Extracted information:
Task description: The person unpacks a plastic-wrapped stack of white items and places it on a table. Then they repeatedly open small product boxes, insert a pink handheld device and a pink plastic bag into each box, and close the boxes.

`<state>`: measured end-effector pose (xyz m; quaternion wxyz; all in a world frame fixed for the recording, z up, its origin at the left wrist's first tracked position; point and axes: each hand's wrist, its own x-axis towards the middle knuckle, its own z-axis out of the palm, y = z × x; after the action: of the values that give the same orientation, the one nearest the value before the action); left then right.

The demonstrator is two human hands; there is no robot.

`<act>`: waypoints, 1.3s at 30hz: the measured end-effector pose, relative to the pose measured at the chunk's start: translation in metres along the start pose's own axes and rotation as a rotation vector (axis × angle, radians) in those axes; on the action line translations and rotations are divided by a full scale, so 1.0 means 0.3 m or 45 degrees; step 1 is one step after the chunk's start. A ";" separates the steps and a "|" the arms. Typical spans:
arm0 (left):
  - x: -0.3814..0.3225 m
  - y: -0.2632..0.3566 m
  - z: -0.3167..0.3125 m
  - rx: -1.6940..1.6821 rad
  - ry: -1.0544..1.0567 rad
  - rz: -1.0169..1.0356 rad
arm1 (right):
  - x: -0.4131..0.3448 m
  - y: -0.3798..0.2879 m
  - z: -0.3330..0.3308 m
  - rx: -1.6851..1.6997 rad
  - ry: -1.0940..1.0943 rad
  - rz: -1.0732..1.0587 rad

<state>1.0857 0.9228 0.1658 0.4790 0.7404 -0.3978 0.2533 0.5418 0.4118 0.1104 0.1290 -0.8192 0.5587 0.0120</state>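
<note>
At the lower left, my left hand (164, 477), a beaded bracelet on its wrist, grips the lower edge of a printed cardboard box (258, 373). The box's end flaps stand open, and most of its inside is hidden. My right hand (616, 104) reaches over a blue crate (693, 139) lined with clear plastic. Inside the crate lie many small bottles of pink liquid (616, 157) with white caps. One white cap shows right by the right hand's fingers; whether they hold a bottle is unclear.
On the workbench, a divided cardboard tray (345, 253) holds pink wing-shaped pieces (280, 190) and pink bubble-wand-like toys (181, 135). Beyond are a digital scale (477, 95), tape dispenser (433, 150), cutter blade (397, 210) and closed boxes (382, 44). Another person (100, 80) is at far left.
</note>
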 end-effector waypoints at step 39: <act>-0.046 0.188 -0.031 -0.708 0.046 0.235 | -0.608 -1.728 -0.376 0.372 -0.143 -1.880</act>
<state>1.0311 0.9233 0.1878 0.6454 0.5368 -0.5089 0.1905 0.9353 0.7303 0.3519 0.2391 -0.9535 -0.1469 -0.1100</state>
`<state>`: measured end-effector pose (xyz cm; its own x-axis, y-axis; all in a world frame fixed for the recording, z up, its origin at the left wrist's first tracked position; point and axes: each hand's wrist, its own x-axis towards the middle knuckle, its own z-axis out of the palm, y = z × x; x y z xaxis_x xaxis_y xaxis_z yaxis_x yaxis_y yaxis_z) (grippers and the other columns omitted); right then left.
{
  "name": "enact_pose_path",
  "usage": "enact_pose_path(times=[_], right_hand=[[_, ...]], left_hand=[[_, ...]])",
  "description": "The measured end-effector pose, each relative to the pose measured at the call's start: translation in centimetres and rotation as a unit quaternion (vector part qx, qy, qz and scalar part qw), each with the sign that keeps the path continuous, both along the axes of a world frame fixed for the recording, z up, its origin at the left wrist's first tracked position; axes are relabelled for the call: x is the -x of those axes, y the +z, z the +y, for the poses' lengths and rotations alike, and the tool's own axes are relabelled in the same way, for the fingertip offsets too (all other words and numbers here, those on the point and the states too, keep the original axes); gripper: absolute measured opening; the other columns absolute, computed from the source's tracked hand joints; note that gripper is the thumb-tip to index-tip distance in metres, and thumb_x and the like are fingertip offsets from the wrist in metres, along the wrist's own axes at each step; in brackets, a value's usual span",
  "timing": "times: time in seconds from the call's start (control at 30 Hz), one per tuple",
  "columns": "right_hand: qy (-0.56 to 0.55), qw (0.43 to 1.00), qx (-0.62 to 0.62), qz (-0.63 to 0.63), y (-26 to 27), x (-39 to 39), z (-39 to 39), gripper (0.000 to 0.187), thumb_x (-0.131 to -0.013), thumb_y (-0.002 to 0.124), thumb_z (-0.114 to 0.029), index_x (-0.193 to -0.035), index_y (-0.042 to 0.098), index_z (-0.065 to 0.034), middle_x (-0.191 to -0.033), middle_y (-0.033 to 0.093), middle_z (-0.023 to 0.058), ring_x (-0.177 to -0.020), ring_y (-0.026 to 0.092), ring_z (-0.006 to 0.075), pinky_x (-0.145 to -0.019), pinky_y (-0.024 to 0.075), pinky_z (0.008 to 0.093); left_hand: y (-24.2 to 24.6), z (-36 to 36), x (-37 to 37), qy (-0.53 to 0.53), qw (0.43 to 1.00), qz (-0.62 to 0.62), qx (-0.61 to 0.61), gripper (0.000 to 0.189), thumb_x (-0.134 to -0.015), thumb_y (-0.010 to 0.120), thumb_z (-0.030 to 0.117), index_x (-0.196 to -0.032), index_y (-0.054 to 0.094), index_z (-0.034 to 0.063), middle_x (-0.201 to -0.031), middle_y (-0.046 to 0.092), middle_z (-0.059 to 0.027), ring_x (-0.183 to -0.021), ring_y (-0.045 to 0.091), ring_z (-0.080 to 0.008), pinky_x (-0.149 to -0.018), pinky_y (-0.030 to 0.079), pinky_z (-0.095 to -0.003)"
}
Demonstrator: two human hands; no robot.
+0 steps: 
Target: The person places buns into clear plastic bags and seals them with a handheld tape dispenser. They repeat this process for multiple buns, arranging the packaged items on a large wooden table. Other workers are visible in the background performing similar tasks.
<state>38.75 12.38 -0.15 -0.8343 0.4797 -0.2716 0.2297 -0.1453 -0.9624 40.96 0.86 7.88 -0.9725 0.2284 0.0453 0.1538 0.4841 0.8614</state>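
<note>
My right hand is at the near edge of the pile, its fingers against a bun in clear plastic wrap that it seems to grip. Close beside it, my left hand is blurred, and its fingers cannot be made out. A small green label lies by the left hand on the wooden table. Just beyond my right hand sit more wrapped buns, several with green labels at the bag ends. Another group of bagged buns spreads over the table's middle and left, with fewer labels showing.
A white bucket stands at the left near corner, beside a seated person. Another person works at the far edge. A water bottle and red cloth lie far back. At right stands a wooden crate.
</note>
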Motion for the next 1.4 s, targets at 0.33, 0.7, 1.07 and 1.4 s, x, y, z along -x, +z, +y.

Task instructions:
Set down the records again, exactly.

Solution for this task:
Task description: The person unpacks a plastic-wrapped stack of white items and places it on a table. Then they repeatedly open small product boxes, insert a pink handheld device and a pink plastic bag into each box, and close the boxes.

`<state>`: measured end-effector pose (xyz m; quaternion wxyz; all in a world frame fixed for the recording, z up, its origin at the left wrist's first tracked position; point and axes: each hand's wrist, its own x-axis towards the middle knuckle, its own z-axis out of the palm, y = z × x; after the action: of the values that give the same orientation, the one nearest the value before the action); left then right.

The demonstrator is two human hands; there is no robot.

`<act>`: waypoints, 1.3s at 30hz: the measured end-effector pose, relative to the pose measured at the chunk's start: translation in metres along the start pose's own axes and rotation as a rotation vector (axis × angle, radians) in those axes; on the action line translations and rotations are divided by a full scale, so 1.0 means 0.3 m or 45 degrees; step 1 is one step after the chunk's start. A ";" separates the steps and a "|" the arms. Typical spans:
arm0 (left):
  - x: -0.3814..0.3225 m
  - y: -0.2632..0.3566 m
  - z: -0.3167..0.3125 m
  - rx: -1.6940..1.6821 rad
  - ry: -1.0544..1.0567 rad
  - rz: -1.0169..1.0356 rad
arm1 (right):
  - x: -0.4131..0.3448 m
  - y: -0.3798..0.2879 m
  - z: -0.3330..0.3308 m
  - rx: -1.6851..1.6997 rad
  - ry: -1.0940..1.0943 rad
  - rz: -1.0732..1.0587 rad

<state>1.0857 0.9228 0.1658 0.4790 0.7404 -0.3978 0.2533 0.5418 0.4118 0.1104 0.1290 -0.8192 0.5587 0.0120</state>
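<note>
At the lower left, my left hand (164, 477), a beaded bracelet on its wrist, grips the lower edge of a printed cardboard box (258, 373). The box's end flaps stand open, and most of its inside is hidden. My right hand (616, 104) reaches over a blue crate (693, 139) lined with clear plastic. Inside the crate lie many small bottles of pink liquid (616, 157) with white caps. One white cap shows right by the right hand's fingers; whether they hold a bottle is unclear.
On the workbench, a divided cardboard tray (345, 253) holds pink wing-shaped pieces (280, 190) and pink bubble-wand-like toys (181, 135). Beyond are a digital scale (477, 95), tape dispenser (433, 150), cutter blade (397, 210) and closed boxes (382, 44). Another person (100, 80) is at far left.
</note>
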 end-effector waypoints at step 39: <act>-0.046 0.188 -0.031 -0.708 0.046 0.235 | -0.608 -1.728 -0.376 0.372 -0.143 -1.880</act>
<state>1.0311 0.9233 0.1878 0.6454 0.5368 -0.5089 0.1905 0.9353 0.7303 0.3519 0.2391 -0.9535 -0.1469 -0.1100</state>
`<state>`: measured end-effector pose (xyz cm; its own x-axis, y-axis; all in a world frame fixed for the recording, z up, its origin at the left wrist's first tracked position; point and axes: each hand's wrist, its own x-axis towards the middle knuckle, its own z-axis out of the palm, y = z × x; x y z xaxis_x xaxis_y xaxis_z yaxis_x yaxis_y yaxis_z) (grippers and the other columns omitted); right then left.
{
  "name": "enact_pose_path",
  "usage": "enact_pose_path(times=[_], right_hand=[[_, ...]], left_hand=[[_, ...]])",
  "description": "The measured end-effector pose, each relative to the pose measured at the call's start: translation in centimetres and rotation as a unit quaternion (vector part qx, qy, qz and scalar part qw), each with the sign that keeps the path continuous, both along the axes of a world frame fixed for the recording, z up, its origin at the left wrist's first tracked position; axes are relabelled for the call: x is the -x of those axes, y the +z, z the +y, for the poses' lengths and rotations alike, and the tool's own axes are relabelled in the same way, for the fingertip offsets too (all other words and numbers here, those on the point and the states too, keep the original axes); gripper: absolute measured opening; the other columns absolute, computed from the source's tracked hand joints; note that gripper is the thumb-tip to index-tip distance in metres, and thumb_x and the like are fingertip offsets from the wrist in metres, along the wrist's own axes at each step; in brackets, a value's usual span",
  "timing": "times: time in seconds from the call's start (control at 30 Hz), one per tuple",
  "columns": "right_hand: qy (-0.56 to 0.55), qw (0.43 to 1.00), qx (-0.62 to 0.62), qz (-0.63 to 0.63), y (-26 to 27), x (-39 to 39), z (-39 to 39), gripper (0.000 to 0.187), thumb_x (-0.131 to -0.013), thumb_y (-0.002 to 0.124), thumb_z (-0.114 to 0.029), index_x (-0.193 to -0.035), index_y (-0.042 to 0.098), index_z (-0.065 to 0.034), middle_x (-0.191 to -0.033), middle_y (-0.033 to 0.093), middle_z (-0.023 to 0.058), ring_x (-0.177 to -0.020), ring_y (-0.026 to 0.092), ring_z (-0.006 to 0.075), pinky_x (-0.145 to -0.019), pinky_y (-0.024 to 0.075), pinky_z (0.008 to 0.093); left_hand: y (-24.2 to 24.6), z (-36 to 36), x (-37 to 37), qy (-0.53 to 0.53), qw (0.43 to 1.00), qz (-0.62 to 0.62), qx (-0.61 to 0.61), gripper (0.000 to 0.189), thumb_x (-0.134 to -0.015), thumb_y (-0.010 to 0.120), thumb_z (-0.030 to 0.117), index_x (-0.196 to -0.032), index_y (-0.054 to 0.094), index_z (-0.034 to 0.063), middle_x (-0.201 to -0.031), middle_y (-0.046 to 0.092), middle_z (-0.059 to 0.027), ring_x (-0.183 to -0.021), ring_y (-0.045 to 0.091), ring_z (-0.080 to 0.008), pinky_x (-0.149 to -0.018), pinky_y (-0.030 to 0.079), pinky_z (-0.095 to -0.003)"
}
Demonstrator: two human hands; no robot.
+0 steps: 
Target: The person places buns into clear plastic bags and seals them with a handheld tape dispenser. They repeat this process for multiple buns, arranging the packaged items on a large wooden table. Other workers are visible in the background performing similar tasks.
<state>38.75 12.38 -0.15 -0.8343 0.4797 -0.2716 0.2297 -0.1453 -0.9624 40.96 0.86 7.88 -0.9725 0.2284 0.0453 0.1538 0.4841 0.8614</state>
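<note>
My right hand is at the near edge of the pile, its fingers against a bun in clear plastic wrap that it seems to grip. Close beside it, my left hand is blurred, and its fingers cannot be made out. A small green label lies by the left hand on the wooden table. Just beyond my right hand sit more wrapped buns, several with green labels at the bag ends. Another group of bagged buns spreads over the table's middle and left, with fewer labels showing.
A white bucket stands at the left near corner, beside a seated person. Another person works at the far edge. A water bottle and red cloth lie far back. At right stands a wooden crate.
</note>
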Motion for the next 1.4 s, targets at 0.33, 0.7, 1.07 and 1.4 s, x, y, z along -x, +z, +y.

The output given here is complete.